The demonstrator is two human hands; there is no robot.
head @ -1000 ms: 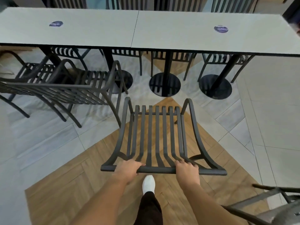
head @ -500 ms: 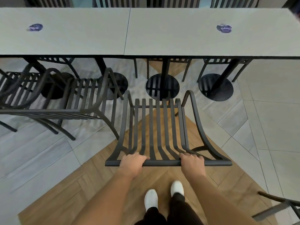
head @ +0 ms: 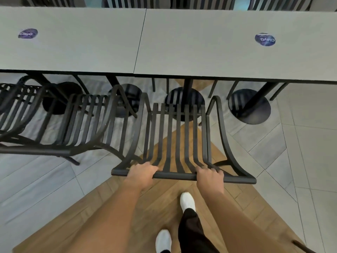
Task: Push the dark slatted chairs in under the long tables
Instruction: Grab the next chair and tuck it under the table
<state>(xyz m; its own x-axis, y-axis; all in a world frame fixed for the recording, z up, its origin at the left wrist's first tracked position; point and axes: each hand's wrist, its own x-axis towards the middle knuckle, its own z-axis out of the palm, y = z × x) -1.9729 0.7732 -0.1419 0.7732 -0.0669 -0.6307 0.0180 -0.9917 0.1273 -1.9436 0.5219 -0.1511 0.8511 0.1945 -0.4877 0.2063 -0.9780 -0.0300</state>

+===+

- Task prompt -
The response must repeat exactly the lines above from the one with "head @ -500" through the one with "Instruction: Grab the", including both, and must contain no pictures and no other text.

- Written solution -
head @ -500 ms: 
head @ +0 ms: 
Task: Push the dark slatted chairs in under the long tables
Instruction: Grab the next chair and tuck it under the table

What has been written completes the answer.